Scan the records for lines with the word "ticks", and copy every such line.

(Dataset records)
━━━━━━━━━━
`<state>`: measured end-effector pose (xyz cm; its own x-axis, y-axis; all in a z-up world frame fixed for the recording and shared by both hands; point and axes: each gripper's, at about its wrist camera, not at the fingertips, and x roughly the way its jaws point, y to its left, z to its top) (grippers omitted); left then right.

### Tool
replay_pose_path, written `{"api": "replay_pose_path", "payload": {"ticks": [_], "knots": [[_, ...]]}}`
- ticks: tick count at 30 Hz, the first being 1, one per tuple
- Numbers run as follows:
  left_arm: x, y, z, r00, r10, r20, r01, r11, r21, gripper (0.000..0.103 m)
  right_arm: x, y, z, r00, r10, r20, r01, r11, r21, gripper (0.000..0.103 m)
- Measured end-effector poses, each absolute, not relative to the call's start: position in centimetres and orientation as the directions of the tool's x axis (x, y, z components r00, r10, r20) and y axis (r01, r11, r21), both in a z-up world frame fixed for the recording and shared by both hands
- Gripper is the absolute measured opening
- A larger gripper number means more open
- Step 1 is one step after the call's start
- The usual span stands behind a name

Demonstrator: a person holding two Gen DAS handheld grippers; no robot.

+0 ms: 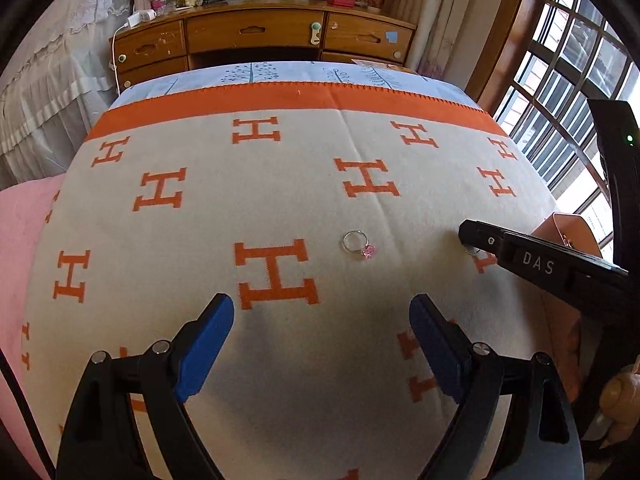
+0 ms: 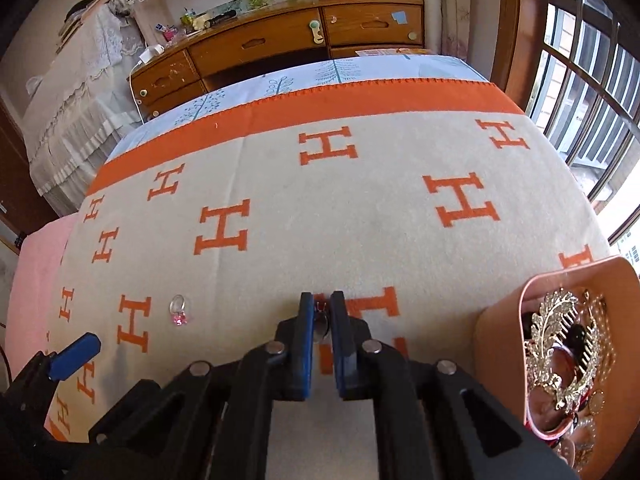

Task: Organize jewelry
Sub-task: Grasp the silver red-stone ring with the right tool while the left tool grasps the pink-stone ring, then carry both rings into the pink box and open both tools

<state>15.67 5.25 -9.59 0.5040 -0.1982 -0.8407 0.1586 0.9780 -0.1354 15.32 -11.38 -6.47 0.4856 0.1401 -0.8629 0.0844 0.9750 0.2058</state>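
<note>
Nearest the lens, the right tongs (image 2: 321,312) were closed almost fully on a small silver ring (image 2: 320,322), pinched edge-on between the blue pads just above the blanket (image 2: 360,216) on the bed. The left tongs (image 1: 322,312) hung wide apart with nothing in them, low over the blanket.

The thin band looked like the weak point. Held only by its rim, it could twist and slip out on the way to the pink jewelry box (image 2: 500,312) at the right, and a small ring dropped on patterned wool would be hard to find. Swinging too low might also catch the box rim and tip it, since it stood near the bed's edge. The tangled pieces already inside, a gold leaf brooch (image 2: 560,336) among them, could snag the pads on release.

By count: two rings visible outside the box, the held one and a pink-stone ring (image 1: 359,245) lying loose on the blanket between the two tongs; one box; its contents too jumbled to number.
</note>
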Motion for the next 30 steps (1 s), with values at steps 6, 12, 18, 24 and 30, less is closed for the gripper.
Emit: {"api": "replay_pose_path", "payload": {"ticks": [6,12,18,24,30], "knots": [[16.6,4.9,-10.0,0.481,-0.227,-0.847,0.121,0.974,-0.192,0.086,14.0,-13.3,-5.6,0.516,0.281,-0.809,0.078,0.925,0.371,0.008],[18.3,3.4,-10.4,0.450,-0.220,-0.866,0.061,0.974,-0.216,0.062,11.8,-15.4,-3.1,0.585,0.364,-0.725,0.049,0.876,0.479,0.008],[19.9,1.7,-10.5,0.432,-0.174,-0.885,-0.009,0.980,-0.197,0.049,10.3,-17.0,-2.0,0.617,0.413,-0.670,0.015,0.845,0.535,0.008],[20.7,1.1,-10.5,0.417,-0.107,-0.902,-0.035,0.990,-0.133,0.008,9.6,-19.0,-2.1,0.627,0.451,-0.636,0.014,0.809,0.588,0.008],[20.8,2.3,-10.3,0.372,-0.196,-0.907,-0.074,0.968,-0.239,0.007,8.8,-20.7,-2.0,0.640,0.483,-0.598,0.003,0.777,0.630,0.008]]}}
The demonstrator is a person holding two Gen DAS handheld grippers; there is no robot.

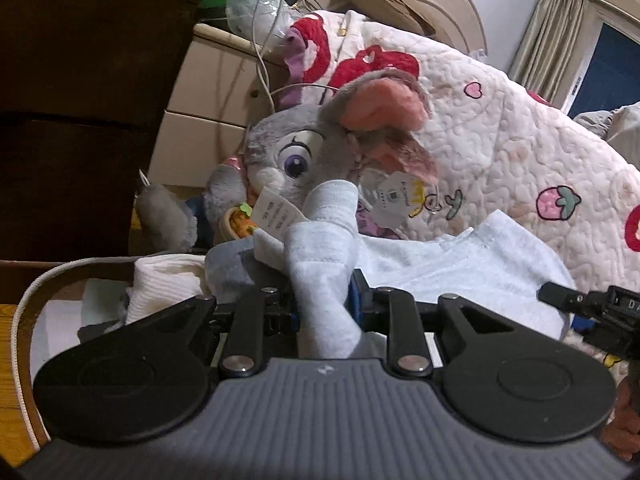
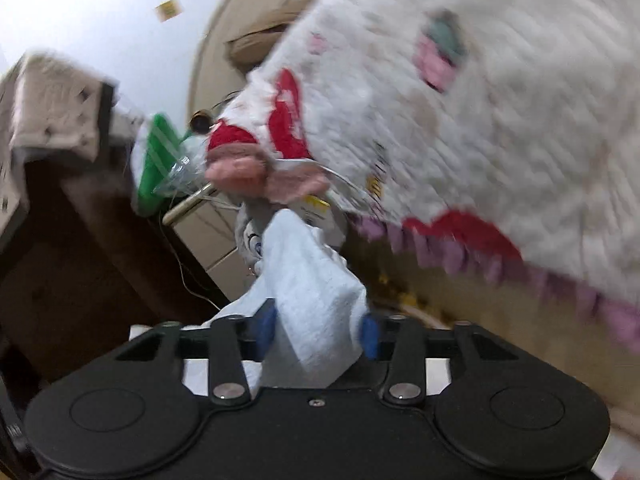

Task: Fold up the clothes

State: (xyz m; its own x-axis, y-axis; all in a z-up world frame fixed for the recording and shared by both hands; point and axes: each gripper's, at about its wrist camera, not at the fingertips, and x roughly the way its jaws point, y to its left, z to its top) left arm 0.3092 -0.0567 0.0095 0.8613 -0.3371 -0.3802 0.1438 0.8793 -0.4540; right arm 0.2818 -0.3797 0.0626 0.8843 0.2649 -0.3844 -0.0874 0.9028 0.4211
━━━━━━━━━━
* [Solved problem]
replay_pose_path, written `{"api": "replay_pose_path", "payload": {"ticks": [_], "knots": [[_, ...]]}}`
- ticks: tick count at 30 Hz, the first being 1, one per tuple
Emit: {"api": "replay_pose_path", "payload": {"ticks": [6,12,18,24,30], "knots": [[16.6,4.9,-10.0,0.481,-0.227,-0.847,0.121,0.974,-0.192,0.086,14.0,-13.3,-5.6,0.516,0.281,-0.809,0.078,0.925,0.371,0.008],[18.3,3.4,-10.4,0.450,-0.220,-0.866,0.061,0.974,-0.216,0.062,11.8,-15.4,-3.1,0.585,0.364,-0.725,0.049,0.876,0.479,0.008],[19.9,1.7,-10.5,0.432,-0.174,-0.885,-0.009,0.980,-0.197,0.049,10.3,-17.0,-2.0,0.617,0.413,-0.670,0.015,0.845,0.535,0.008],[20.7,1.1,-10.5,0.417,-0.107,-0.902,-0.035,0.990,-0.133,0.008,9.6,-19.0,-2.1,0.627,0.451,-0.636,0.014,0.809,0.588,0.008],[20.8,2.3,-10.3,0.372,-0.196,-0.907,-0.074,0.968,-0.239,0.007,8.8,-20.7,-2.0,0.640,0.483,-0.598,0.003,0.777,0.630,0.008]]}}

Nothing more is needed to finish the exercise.